Михаил не слышал – он уже выскочил за ворота.
Была весна – такая же как сейчас, ранняя, мрасная. Снега тут почти не бывало, он был в горах – а здесь только слякоть и грязь. Вода буквально висела в воздухе, в темноте молочно-белыми шарами горели фонари. Где-то вдалеке – звякал трамвай.
Он остановился у соседнего дома, там было что-то вроде проволоки, если ее нужным образом подергать – в нужной комнате этого дома раздался сигнал. Он подергал – и через пять минут на улицу вывалился Петька Бурак, одетый поплоше – его родаки не могли позволить покупать джинсы. Петька был красный и злой.
– Хайль – поприветствовал он друга и соратника фашистским приветствием. Это тоже было модно – вызов обществу. В школе так не здоровались – не миновать проработки у директора, если увидят.
– Хайль. Чо красный?
– Ништяк. Батя шарманку завел, едва вырвался. А у тебя – чо?
– Да ничо. Двинули.
– Двинули.
По улице они пошли уже вместе – что было намного безопаснее, чем одному. Грозовые тучи копились, они уже висели темным облаком над школой – и они это чувствовали.
– У Арзо старшак откинулся[36], – сообщил новость Петька, – вчера куролесили.
– Теперь хлебнем.
– Точняк. Арзо и так сорванный был, а щас вообще оборзеет.
Петро шмыгнул носом и заключил
– Не знаю, как ты, старшой, а по мне – ждать нечего. Надо оборотку давать.
– Они нам пока ничего не сделали.
– Как ничего?! А Косаря отметелили – трое на одного! А твою телу по углам мацают!

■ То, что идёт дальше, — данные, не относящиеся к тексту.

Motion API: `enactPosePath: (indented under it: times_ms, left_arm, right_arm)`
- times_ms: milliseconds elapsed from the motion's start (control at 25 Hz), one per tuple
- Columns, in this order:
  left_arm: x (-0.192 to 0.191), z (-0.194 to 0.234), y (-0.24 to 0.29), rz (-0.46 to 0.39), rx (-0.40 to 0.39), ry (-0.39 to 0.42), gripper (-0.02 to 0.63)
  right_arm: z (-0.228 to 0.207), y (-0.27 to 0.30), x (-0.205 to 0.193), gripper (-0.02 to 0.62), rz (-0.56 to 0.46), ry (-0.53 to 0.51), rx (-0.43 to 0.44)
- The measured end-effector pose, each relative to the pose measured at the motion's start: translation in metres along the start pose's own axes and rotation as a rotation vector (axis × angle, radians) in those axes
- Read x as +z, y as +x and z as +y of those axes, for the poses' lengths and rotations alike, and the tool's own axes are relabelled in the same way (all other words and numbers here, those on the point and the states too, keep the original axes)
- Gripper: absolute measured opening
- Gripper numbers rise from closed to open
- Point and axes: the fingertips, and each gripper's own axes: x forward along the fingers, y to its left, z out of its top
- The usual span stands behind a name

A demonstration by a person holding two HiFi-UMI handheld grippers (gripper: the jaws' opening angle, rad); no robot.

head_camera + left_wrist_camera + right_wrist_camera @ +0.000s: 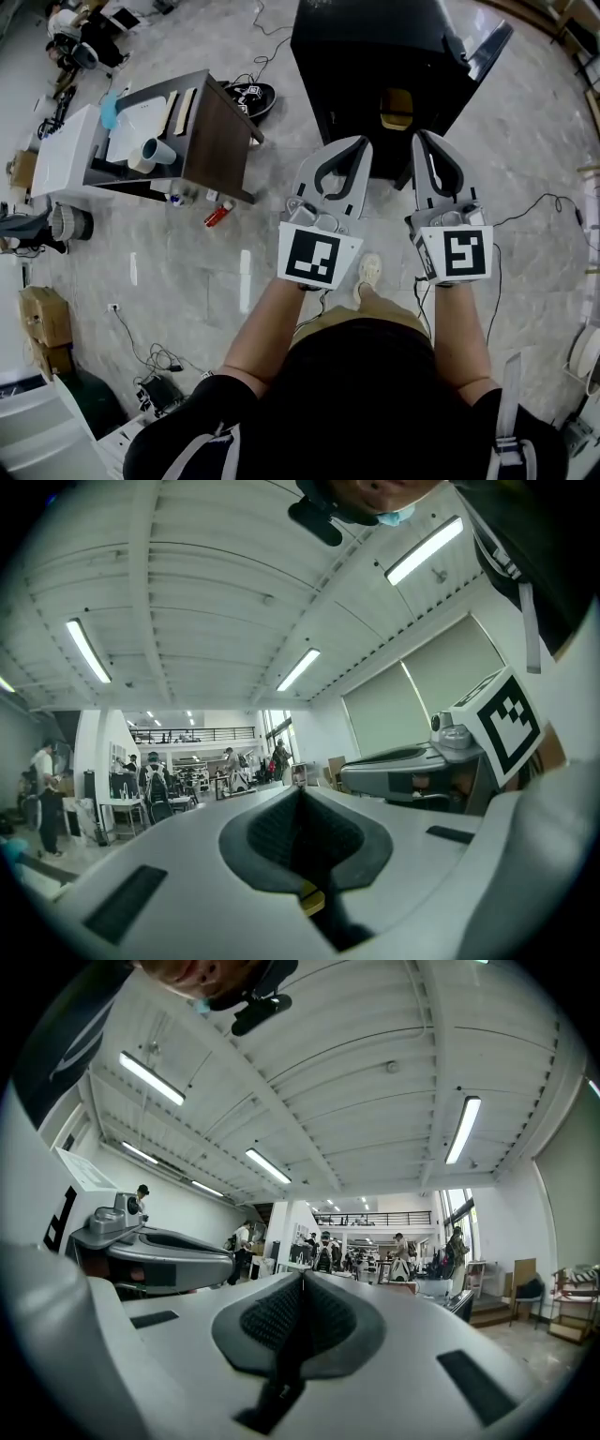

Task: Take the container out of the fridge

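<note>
Two tongs (361, 142) (420, 137), one fridge (375, 66), one table (221, 141)

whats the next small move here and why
Probably reach the right hand-held gripper forward toward the fridge. Both it and the left hand-held gripper are shut and empty, held short of the fridge, which stands on the floor just ahead. A tan thing shows at its front; whether that is the container can't be told.

Bright, even light comes from ceiling strip lights (466, 1127); a glare streak lies on the floor (246, 279). Fisheye distortion bends all edges; both gripper views darken at the corners.
</note>
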Motion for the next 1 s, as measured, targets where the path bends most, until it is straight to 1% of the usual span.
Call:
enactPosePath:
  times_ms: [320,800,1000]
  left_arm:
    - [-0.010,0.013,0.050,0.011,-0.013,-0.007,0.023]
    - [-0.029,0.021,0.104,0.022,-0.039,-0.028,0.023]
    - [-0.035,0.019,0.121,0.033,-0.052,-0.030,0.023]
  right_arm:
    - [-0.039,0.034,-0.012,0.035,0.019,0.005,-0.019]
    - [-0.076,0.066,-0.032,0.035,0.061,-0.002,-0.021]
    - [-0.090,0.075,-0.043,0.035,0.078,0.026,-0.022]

От хлесткого бокового Петро уклонился, вошел в клинч со своим другом. Михаил, красный от злости, поддал ему коленом – раз, другой
– Хорош, хорош! Хорош! Брат, ты чего?! Ну не держи зла, сдуру сказал.
– Базар фильтруй!
– Хорош!
Треснула, поползла под пальцами ткань.
– Козел!!! – взвыл Петро
Михаил отпустил Петро, шагнул в сторону.
– Не, ну ты чо – а? Ты же мне куртку порвал!
– Базар фильтруй! – повторил Михаил – еще раз услышу…

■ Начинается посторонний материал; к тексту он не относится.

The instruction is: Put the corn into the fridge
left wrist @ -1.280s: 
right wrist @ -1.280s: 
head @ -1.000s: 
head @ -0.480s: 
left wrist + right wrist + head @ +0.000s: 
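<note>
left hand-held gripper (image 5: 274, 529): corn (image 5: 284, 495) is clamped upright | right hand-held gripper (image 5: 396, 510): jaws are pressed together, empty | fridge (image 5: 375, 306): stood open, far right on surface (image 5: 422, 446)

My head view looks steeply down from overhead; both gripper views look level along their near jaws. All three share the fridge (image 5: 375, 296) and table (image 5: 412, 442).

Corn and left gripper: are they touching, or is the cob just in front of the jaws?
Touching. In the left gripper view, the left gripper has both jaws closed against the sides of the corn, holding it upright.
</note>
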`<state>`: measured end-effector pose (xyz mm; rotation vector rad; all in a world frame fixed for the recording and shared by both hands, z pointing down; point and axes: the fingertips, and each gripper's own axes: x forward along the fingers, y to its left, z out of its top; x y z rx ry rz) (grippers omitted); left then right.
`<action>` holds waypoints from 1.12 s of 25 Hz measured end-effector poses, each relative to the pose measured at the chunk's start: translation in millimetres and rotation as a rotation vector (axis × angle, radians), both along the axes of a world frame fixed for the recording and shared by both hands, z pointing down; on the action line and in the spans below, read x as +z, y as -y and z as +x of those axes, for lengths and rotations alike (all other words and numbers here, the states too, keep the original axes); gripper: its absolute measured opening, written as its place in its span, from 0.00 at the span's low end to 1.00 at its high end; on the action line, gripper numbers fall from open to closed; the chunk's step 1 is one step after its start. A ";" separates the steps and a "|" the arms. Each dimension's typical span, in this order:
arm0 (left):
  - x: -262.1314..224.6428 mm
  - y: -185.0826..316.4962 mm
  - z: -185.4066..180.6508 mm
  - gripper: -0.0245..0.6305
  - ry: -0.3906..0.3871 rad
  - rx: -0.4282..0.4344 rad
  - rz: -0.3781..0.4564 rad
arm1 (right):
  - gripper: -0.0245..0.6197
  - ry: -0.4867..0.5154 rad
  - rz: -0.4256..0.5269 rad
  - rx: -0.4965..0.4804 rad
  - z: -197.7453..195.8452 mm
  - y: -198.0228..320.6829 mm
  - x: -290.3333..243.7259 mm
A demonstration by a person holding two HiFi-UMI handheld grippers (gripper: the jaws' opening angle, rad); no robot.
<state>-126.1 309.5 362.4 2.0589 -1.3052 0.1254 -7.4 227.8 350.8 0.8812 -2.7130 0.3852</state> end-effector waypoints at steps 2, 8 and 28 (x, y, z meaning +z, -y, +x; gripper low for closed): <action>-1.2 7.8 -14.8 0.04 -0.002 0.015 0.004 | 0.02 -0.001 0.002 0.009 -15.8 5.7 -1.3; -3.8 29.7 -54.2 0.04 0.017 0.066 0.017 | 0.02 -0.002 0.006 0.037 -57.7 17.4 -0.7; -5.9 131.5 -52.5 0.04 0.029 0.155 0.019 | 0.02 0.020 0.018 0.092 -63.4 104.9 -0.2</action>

– Все, хорош. Ни слова. А мне чо теперь – домой?
– Разденешься и все в школке.
– Разденешься и все… – передразнил Петро – мне дома всыплют за то, что порвал, будь здоров. А только ты…
– Что – приостановился, сбился с шага Михаил.

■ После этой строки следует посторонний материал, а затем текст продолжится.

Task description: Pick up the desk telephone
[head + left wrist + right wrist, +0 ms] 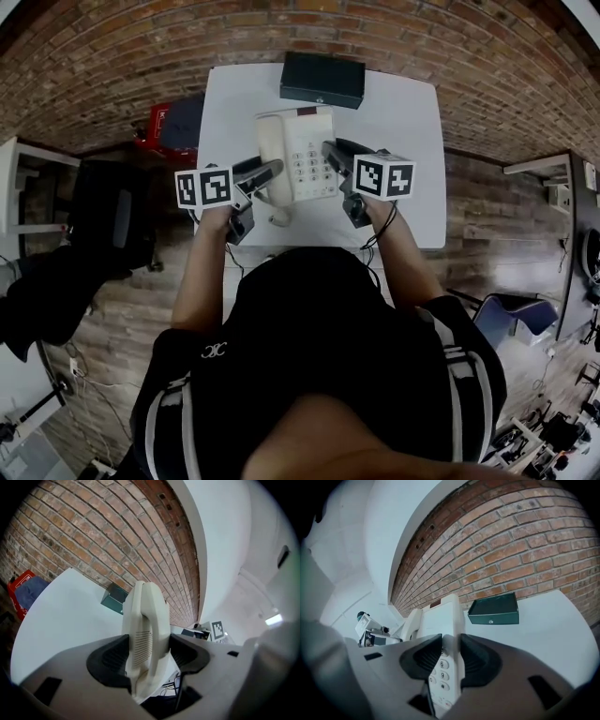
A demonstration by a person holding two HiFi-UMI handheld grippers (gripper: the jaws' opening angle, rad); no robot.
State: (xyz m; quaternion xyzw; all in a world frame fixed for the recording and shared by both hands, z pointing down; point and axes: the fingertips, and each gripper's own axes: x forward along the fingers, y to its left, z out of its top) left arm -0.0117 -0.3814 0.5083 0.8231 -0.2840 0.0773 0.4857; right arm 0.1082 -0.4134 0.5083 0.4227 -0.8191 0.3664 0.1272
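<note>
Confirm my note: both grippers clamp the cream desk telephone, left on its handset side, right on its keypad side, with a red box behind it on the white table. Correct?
One slip: the box behind the desk telephone is dark green, not red; the right gripper view shows it. The left gripper does clamp the handset side, the right gripper the keypad side.

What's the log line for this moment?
left gripper: shut on desk telephone, handset side | right gripper: shut on keypad side | dark box: on table behind
</note>
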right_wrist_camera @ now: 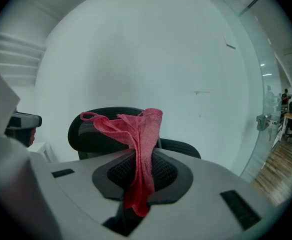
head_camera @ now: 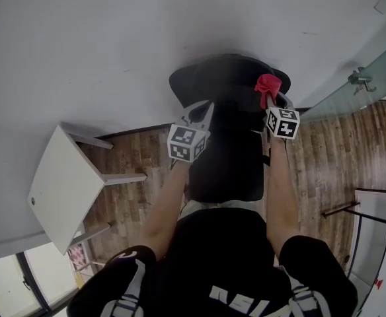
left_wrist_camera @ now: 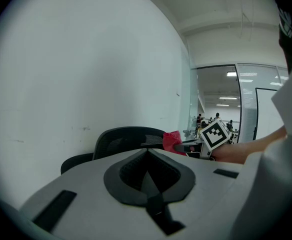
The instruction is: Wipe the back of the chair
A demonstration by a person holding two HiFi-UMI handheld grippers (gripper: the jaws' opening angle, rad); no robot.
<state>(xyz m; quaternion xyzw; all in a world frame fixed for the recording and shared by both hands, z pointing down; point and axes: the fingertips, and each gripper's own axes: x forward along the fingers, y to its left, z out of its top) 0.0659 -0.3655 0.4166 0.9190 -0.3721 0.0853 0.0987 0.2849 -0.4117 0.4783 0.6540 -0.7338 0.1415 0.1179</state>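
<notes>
Right gripper (right_wrist_camera: 141, 160) clamps the red cloth (right_wrist_camera: 138, 129) by the office chair's mesh back (right_wrist_camera: 103, 126). Wiping looks barely begun, and the left gripper (left_wrist_camera: 147, 155) hovers nearby, clenched and empty.

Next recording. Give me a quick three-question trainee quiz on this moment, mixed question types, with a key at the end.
1. Multiple choice: what do the right tongs hold?
A. a sponge
B. a red cloth
C. nothing

2. True or false: the left tongs are shut with nothing between them.

3. Short answer: in the head view, which white piece of furniture stands to the left of the chair?

Key
1. B
2. True
3. The table
</notes>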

– Вчера сеструха моя базарила. Видела, как Арзо и Якуб, шестерка его – твою Наташку на первом этаже под лестницей зажали. Я честно говорю, не бесись ты!
– У сеструхи твоей язык без костей.
– Как знаешь. Но я все же дал бы оборотку.
* * *
У школы уже гремела музыка, было слышно даже с улицы. По завешанным сетками окнам спортзала – метались разноцветные блики – врубили и цветомузыку.
Тогда милиционеров на входе не было, они прошли в свой класс, разделись. Танцевали на первом этаже и в актовом зале.